▸ **Items listed in a dataset**
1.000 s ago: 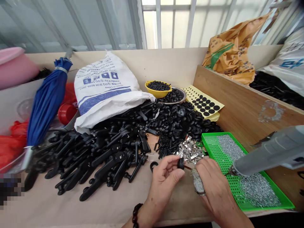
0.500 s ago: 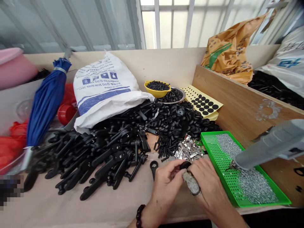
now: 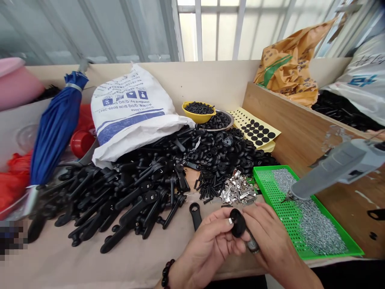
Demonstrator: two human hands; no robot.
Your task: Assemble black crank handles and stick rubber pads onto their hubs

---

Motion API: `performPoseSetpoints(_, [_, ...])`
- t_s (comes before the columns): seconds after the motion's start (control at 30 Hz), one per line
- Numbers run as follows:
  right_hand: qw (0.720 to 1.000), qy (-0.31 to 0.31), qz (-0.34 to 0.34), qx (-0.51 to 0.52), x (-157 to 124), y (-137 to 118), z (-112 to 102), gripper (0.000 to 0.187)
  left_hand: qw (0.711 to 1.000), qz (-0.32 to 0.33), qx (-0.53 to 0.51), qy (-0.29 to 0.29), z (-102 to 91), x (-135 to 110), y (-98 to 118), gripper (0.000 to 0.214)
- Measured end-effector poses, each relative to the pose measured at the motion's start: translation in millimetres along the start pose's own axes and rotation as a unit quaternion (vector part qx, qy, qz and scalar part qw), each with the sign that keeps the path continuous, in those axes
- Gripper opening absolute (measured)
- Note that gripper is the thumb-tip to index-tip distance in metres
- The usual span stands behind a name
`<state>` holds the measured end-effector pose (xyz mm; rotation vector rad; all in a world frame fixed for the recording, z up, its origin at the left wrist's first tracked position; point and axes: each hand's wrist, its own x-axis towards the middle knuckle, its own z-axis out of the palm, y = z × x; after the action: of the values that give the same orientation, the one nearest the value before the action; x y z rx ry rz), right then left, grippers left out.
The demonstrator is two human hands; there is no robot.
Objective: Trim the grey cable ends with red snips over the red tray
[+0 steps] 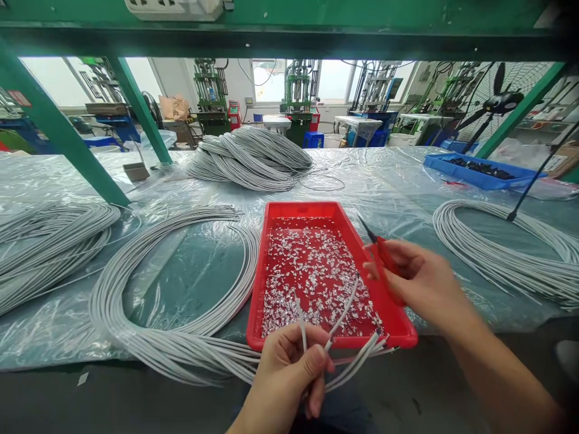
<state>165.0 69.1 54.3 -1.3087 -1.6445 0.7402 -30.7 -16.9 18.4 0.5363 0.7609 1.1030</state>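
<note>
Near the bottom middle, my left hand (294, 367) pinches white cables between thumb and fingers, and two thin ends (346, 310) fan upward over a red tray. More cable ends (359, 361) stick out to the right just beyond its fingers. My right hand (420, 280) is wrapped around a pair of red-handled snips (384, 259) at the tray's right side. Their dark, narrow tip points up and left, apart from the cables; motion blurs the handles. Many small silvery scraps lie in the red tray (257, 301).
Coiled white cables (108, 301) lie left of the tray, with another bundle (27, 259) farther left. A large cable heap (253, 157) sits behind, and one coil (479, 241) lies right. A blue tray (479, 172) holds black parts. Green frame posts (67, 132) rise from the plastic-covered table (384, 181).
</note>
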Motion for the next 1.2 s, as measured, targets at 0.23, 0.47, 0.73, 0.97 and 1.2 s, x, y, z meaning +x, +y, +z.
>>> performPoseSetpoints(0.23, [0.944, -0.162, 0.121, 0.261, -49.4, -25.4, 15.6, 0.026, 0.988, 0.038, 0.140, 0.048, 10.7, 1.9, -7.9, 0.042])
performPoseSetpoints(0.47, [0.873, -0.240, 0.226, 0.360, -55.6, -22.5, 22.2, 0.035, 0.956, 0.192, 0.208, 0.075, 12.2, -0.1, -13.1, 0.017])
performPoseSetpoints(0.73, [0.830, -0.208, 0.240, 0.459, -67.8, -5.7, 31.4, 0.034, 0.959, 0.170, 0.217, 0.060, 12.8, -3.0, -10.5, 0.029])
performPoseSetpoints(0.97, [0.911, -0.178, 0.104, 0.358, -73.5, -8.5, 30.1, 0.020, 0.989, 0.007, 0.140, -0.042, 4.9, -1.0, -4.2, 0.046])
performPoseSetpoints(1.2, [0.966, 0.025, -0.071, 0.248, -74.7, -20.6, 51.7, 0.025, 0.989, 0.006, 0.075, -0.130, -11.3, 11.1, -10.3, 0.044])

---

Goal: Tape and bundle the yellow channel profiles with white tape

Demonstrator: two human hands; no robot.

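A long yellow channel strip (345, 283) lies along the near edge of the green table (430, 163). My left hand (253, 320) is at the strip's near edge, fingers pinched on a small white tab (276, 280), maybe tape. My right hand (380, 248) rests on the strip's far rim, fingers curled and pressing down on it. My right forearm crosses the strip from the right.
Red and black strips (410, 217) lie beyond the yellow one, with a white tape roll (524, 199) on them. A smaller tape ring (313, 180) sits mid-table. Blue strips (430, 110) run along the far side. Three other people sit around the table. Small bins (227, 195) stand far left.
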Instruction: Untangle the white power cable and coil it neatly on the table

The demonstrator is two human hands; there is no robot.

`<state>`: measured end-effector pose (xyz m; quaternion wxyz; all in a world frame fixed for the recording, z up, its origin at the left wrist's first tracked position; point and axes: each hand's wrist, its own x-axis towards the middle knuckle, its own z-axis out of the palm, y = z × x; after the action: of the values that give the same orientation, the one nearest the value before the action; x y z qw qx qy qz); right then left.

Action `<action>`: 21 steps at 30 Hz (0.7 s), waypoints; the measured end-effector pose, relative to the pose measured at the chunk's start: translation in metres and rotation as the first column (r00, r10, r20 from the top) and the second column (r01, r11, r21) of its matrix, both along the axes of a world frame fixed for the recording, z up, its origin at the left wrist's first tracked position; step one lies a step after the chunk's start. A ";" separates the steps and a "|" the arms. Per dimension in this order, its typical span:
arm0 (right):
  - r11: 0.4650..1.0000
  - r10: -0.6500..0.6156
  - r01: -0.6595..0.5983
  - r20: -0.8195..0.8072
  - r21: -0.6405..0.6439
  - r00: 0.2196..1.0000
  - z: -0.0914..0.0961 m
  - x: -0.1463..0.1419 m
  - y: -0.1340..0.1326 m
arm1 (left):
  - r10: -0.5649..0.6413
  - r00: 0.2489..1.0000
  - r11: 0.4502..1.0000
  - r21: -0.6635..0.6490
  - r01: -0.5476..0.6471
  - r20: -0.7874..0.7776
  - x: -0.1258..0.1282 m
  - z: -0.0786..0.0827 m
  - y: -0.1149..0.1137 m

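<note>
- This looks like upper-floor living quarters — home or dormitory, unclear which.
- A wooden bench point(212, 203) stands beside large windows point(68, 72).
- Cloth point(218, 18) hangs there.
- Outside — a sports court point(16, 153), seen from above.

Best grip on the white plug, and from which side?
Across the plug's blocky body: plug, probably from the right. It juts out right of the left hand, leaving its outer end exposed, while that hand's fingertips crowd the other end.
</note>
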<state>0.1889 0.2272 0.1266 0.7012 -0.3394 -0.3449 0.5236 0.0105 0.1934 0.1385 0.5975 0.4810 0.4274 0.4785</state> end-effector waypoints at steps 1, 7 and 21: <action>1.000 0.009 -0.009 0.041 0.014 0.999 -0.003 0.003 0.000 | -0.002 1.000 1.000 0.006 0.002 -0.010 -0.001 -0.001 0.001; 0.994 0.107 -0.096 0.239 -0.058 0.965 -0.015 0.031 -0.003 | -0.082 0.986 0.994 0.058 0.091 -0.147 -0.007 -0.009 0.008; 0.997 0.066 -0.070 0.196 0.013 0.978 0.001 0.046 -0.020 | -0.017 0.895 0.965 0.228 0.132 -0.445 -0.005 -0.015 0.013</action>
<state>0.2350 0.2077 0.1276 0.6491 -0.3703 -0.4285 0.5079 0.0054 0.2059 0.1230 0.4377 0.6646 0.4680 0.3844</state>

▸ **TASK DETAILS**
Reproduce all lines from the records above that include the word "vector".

▸ **REPLY**
- Measured end-effector poses, each relative to the pose measured at the motion's start: translation in millimetres along the start pose's own axes and rotation as a unit quaternion (vector part qx, qy, qz and scalar part qw), each with the sign that keeps the path continuous, in those axes
`<state>` holds the measured end-effector pose (xyz mm; rotation vector rad; all in a world frame fixed for the recording, z up, its origin at the left wrist's first tracked position; point and axes: each hand's wrist, its own x-axis towards the middle knuckle, its own z-axis out of the palm, y = z × x; after the action: of the values that give the same orientation, the one nearest the value before the action; x y z rx ry rz), right then left, grippers left out.

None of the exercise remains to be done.